The Arctic is losing ice and at record speed, as temperatures continue to grow. While the direct effect usually mentioned is sea-level rise, other consequences are also starting to be discovered, such as the spread of diseases among marine mammals.
A study published in Scientific Reports showed that artic ice reduction could allow pathogens infecting sea mammals to spread more regularly between the North Atlantic and North Pacific oceans. This is linked to the opening of new water routes that allow contact with previously distinct populations.
Lead author Tracy Goldstein and her research team specifically looked at the Phocine distemper virus (PDV). The disease affected marine mammals for decades and killed 51.000 of European harbor seals in the North Atlantic in 2002, which represented 51% of the population.
But, only two years later, it was discovered that northern sea otters in Alaska had contracted the virus. This confused experts back then, as the Arctic sea ice was blocking routes between the species and made impossible any connection.
“How did a virus that had previously been seen in the Atlantic Ocean end up in the Pacific Ocean?” said Goldstein, a scientist at the University of California Davis who investigates how pathogens move through marine ecosystems.
Goldstein and her team searched studies and records of biological samples taken from 2,530 live and 165 dead seals of species that spend at least part of their years on Arctic ice. They then looked at data showing the reach of sea ice at a given time of year, called Arctic ice extent
Finally, they figured out the reason for the expansion of the virus between non-related species.: it was ice melt. The study concluded that melting sea ice brought on by the Earth’s warming climate created a way for the virus to move into a new region and infect a new population of sea life.
Goldstein and her team found that sea ice opens up new migration routes for marine mammals, allowing them to more easily cross from the Atlantic to the Pacific by way of the Arctic Circle. The added stress of needing to forage farther for food can even weaken the animals’ immune systems, making them easier targets for the virus.
“The loss of sea ice is leading marine wildlife to seek and forage in new habitats and removing that physical barrier, allowing for new pathways for them to move,” Goldstein said. “As animals move and come in contact with other species, they carry opportunities to introduce and transmit new infectious disease, with potentially devastating impacts.”
Of all regions in the world, the Arctic is one of the most affected by climate change, making the results specifically worrying. In 2019, a study by researchers at the University of Cincinnati found that the Arctic could soon be completely free of sea ice during its transition from summer to winter, due to climate change.

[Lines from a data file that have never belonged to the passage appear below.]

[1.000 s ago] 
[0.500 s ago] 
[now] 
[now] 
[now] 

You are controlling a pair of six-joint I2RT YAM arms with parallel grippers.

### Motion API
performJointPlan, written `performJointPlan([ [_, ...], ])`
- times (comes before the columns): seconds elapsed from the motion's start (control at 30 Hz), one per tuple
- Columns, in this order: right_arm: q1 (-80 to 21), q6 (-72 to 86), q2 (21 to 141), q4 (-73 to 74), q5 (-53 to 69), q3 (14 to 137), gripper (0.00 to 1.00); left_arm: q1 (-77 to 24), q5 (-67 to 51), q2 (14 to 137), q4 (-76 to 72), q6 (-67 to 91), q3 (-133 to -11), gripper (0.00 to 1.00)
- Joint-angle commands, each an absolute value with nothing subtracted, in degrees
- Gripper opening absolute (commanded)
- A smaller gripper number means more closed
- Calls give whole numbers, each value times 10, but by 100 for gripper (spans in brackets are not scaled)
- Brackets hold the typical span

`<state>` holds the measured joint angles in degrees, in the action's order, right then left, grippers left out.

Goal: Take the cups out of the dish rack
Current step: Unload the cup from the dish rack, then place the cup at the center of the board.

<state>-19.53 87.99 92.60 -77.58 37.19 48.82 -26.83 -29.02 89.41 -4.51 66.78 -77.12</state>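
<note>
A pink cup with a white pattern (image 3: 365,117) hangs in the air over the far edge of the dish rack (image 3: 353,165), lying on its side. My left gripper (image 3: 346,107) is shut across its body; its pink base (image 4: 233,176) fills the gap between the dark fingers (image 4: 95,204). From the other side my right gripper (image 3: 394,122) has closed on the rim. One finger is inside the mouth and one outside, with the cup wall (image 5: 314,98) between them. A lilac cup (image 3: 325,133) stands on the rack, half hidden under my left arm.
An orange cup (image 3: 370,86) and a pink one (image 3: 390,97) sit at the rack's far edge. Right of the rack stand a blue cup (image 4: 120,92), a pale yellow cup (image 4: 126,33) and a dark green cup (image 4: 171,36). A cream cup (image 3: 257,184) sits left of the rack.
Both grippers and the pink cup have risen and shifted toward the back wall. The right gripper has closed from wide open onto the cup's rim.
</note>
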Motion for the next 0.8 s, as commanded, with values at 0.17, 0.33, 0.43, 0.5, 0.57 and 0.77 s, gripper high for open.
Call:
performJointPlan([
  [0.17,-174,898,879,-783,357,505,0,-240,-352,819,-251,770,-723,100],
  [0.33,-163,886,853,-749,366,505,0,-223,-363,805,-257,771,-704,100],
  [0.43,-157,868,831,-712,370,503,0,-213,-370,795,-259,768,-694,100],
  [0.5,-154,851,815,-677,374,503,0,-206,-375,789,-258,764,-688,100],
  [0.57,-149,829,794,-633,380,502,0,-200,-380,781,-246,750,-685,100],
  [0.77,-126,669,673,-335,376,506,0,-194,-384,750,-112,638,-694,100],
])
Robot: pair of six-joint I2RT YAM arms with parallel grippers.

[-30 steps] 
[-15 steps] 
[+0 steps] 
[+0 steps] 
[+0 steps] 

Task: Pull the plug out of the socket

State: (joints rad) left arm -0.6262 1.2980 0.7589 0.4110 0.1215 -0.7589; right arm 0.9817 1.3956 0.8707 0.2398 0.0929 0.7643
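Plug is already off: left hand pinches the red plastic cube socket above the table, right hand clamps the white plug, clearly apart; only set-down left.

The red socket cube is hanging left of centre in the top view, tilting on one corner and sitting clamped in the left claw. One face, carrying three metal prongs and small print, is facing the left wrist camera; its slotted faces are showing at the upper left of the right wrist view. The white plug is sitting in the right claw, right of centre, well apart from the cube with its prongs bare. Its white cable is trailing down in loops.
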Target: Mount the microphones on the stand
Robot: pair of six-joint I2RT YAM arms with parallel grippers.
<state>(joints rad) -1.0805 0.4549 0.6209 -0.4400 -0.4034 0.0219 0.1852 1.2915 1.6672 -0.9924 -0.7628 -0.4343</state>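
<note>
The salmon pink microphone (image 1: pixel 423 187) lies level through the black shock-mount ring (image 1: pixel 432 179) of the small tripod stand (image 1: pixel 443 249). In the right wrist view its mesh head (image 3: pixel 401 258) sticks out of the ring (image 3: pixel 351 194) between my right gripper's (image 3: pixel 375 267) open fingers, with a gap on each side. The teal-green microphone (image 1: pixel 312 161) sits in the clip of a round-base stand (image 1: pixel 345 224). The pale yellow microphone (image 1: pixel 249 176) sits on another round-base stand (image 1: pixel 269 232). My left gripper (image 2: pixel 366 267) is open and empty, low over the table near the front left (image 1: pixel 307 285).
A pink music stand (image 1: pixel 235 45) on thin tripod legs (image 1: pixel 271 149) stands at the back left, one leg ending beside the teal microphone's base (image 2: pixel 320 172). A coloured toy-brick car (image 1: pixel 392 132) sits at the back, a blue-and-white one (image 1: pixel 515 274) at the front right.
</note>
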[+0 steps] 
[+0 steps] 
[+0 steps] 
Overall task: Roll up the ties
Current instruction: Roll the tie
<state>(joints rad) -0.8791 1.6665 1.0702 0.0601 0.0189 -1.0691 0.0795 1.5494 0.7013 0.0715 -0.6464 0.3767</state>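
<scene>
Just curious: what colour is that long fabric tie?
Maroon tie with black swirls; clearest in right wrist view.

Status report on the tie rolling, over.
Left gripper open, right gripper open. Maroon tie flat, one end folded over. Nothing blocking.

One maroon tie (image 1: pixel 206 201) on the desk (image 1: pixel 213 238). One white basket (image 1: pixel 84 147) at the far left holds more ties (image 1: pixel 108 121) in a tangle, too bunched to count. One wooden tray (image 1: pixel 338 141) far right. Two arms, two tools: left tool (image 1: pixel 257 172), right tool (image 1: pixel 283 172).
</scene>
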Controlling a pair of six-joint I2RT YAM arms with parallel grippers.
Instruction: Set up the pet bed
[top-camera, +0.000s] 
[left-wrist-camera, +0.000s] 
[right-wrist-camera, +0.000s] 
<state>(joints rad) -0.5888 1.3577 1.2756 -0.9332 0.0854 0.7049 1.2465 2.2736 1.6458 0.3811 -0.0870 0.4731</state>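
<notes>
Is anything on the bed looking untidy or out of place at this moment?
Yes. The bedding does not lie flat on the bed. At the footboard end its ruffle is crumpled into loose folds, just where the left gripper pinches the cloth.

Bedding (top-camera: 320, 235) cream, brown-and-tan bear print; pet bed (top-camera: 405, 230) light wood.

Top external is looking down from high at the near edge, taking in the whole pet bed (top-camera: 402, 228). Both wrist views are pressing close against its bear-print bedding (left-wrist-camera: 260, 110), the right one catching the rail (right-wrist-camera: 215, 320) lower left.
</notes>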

Nevertheless, a lot of uncertainty remains about the disease and how it will evolve as climate change continues. While vaccination is a possibility, doing so at a scale large enough to prevent the disease from spreading would be difficult, Goldstein and her team said.
Climate effects
Across the globe, many animals are being forced out of their normal habitats because of climate change, pushing them to go out and seek out cooler areas to live in. Butterflies, birds, reptiles, and many are moving away from the equator, either to the north or to the south. Unfortunately, not all animals can adapt to environmental changes in this way.
Animal health may be affected by climate change in four ways: heat-related diseases and stress, extreme weather events, adaptation of animal production systems to new environments, and emergence or re-emergence of infectious diseases, especially vector-borne diseases critically dependent on environmental and climatic conditions.
According to Defenders of Wildlife, some of the wildlife species hardest hit by global warming include caribou (reindeer), arctic foxes, toads, polar bears, penguins, gray wolves, tree swallows, painted turtles, and salmon.
The Intergovernmental Panel on Climate Change (IPCC), said on a recent report that climate change is doing “widespread and consequential” harm to animals and plants, which are struggling to adapt to new conditions. As a consequence, many life-forms are moving north or into deeper waters.
But concurrent human population growth means that many land areas that might be suitable for the move are not available. A report by the Pew Center for Global Climate Change suggests that creating “transitional habitats” or “corridors” could help migrating species.